ACTIVITY: Isolate every line in the records below with "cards" in it.

Stored data:
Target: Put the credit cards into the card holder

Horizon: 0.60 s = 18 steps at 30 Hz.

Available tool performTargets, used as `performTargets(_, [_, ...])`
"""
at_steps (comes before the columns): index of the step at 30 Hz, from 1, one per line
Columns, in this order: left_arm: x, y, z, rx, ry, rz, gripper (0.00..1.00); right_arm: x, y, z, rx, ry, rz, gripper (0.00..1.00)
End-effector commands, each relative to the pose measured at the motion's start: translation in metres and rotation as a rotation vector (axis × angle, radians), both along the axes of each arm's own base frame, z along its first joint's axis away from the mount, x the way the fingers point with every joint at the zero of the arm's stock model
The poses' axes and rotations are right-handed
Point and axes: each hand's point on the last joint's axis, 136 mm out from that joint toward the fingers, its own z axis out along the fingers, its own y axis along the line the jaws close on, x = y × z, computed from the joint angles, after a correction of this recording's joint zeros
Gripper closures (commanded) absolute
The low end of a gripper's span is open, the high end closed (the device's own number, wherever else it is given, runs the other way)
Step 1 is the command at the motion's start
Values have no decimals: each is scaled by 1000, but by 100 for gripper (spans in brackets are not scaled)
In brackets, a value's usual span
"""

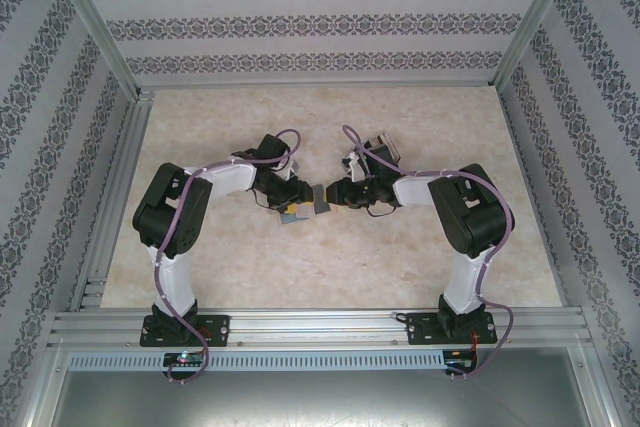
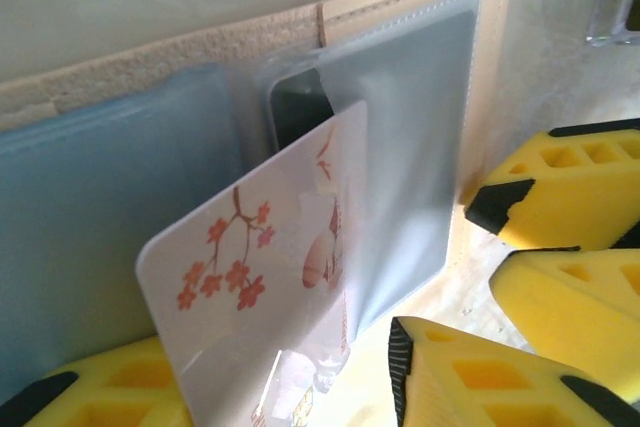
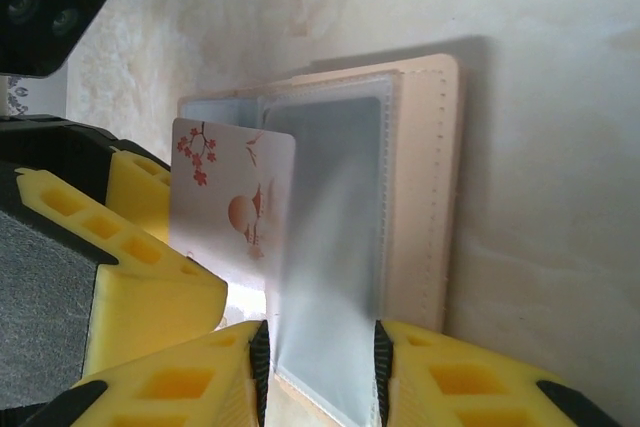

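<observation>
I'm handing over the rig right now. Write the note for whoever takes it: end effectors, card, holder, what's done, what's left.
Left end effector: open, jaws apart on either side of the blossom card, apparently not gripping it.
Right end effector: shut on the card holder, pinching its clear sleeve.
Done: one edge of the blossom card is tucked under the sleeve; most of it sticks out, tilted.
Left: push it fully in. A dark card seems already pocketed.

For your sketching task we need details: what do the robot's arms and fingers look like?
Left arm and right arm: black joints, white links, black bases. A lilac cable loops along each. The fingers are yellow blocks with square cut-outs and black tips.
</observation>
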Motion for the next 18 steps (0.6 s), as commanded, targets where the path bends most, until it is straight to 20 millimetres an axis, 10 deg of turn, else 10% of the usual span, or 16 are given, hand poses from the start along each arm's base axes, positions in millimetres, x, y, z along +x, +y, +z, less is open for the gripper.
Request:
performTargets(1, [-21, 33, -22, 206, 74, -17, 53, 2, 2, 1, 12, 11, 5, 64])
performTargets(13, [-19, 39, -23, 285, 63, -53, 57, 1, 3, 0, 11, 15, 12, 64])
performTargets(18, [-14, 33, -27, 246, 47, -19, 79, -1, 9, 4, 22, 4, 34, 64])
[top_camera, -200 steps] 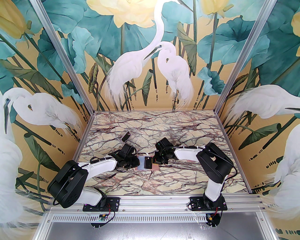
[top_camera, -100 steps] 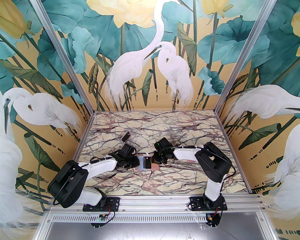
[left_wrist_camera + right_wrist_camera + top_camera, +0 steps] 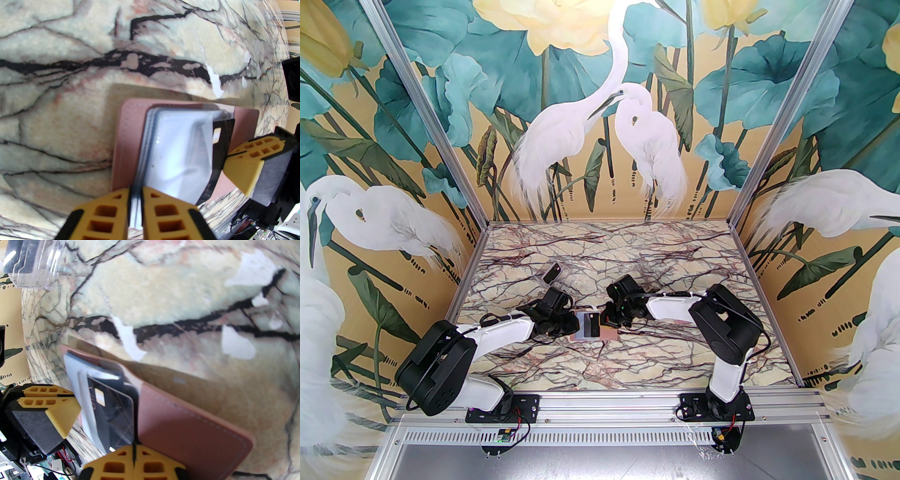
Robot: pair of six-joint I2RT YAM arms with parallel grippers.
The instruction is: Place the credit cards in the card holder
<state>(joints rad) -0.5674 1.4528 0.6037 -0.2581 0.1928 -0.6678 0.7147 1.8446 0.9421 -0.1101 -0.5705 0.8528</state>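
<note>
Over the last second the right fingers [image 3: 154, 465], pinched on the thin black plastic credit card [image 3: 112, 411], have pushed it leftward, deeper into the clear sleeves [image 3: 178, 150] of the open dusty-pink leather card holder [image 3: 187, 427] on the marbled tabletop [image 3: 628, 253]. The left fingers [image 3: 164, 211] clamp the sleeves' edge. Insertion appears partly complete.

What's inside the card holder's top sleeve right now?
A black credit card sits partly inside the top clear sleeve of the card holder, its outer end pinched by the right gripper. The sleeves stacked underneath are covered, so their contents cannot be seen.
</note>
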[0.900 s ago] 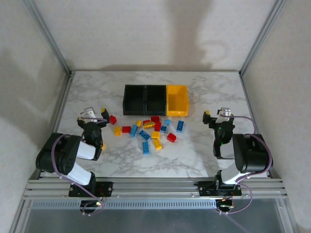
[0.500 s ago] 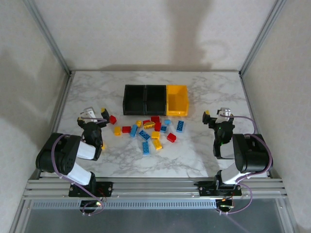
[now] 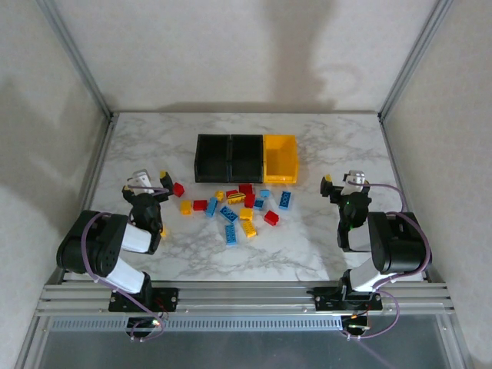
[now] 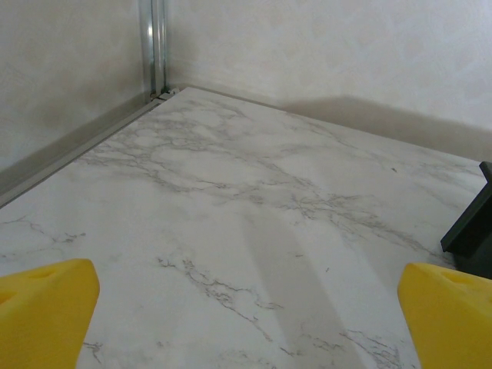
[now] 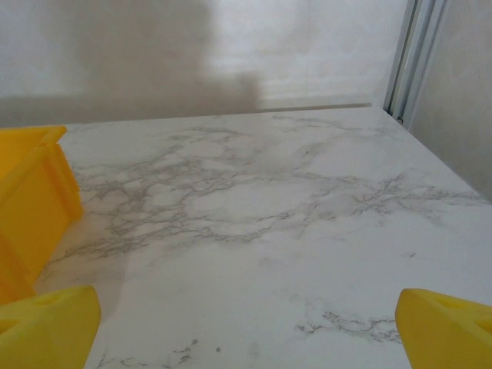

YOUR SOLUTION:
Target: Put the credit cards into the card holder
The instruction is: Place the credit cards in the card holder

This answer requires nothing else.